▶ _Exercise_
Beginning with the first line of the data below, reproduce every line unchanged, ending with the line that holds "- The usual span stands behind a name".

▶ _Given information_
● ● ●

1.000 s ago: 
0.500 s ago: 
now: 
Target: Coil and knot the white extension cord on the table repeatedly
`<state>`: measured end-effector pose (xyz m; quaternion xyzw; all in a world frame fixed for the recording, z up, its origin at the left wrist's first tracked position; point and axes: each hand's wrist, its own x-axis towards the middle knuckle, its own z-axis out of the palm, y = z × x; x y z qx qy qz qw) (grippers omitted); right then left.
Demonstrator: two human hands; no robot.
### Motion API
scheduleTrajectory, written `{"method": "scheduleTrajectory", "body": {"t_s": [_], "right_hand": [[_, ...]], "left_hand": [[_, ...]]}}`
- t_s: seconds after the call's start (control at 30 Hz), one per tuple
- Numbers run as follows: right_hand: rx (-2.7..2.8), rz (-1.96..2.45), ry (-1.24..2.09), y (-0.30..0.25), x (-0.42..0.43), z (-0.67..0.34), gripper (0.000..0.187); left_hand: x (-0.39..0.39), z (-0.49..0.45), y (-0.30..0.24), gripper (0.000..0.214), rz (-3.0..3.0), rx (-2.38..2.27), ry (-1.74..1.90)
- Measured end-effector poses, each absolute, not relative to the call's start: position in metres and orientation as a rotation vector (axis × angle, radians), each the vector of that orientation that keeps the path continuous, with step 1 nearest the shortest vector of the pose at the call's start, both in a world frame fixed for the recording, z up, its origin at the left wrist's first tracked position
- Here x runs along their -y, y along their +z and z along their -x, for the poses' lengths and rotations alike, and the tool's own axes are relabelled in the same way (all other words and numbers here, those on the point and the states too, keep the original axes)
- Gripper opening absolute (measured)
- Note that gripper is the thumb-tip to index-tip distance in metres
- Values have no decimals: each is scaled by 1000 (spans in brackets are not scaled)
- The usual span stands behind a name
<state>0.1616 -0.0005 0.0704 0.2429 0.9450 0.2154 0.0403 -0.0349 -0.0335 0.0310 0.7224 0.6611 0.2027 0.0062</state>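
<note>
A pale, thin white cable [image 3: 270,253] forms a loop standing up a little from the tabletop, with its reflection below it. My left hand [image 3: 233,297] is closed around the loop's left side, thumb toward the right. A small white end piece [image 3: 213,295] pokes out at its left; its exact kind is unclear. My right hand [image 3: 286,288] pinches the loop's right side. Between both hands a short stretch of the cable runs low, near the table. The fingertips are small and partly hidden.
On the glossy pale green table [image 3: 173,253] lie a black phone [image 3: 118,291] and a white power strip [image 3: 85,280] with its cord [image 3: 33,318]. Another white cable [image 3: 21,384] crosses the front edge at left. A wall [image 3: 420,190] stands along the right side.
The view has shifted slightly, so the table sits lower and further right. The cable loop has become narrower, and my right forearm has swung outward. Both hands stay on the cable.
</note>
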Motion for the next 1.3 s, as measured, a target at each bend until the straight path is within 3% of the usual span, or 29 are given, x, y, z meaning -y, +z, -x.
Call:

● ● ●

▶ _Reply to the task_
1.000 s ago: 
0.500 s ago: 
now: 
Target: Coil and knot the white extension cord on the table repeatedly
`<state>`: measured end-effector pose (xyz m; quaternion xyzw; all in a world frame fixed for the recording, z up, its origin at the left wrist's first tracked position; point and axes: each hand's wrist, its own x-axis towards the middle knuckle, its own z-axis out of the palm, y = z × x; x y z qx qy qz qw) (grippers omitted); right then left.
Demonstrator: two human hands; no robot.
### Motion API
scheduleTrajectory, written `{"method": "scheduleTrajectory", "body": {"t_s": [_], "right_hand": [[_, ...]], "left_hand": [[_, ...]]}}`
- t_s: seconds after the call's start (control at 30 Hz), one per tuple
- Numbers run as follows: right_hand: rx (-2.7..2.8), rz (-1.96..2.45), ry (-1.24..2.09), y (-0.30..0.25), x (-0.42..0.43), z (-0.67..0.34), gripper (0.000..0.187); left_hand: x (-0.39..0.39), z (-0.49..0.45), y (-0.30..0.24), gripper (0.000..0.214), rz (-3.0..3.0), rx (-2.38..2.27), ry (-1.74..1.90)
- Measured end-effector poses, each absolute, not relative to the call's start: position in metres and orientation as a rotation vector (axis × angle, radians), each the vector of that orientation that keeps the path continuous, with step 1 nearest the shortest vector of the pose at the call's start, both in a world frame fixed for the recording, z up, its origin at the left wrist's first tracked position
- Here x runs along their -y, y along their +z and z along their -x, for the poses' lengths and rotations alike, and the tool's own axes are relabelled in the same way (all other words and numbers here, those on the point and the states too, keep the original axes)
- Gripper opening absolute (measured)
- Note that gripper is the thumb-tip to index-tip distance in metres
- Values have no decimals: each is scaled by 1000 (spans in brackets are not scaled)
- The usual span stands behind a name

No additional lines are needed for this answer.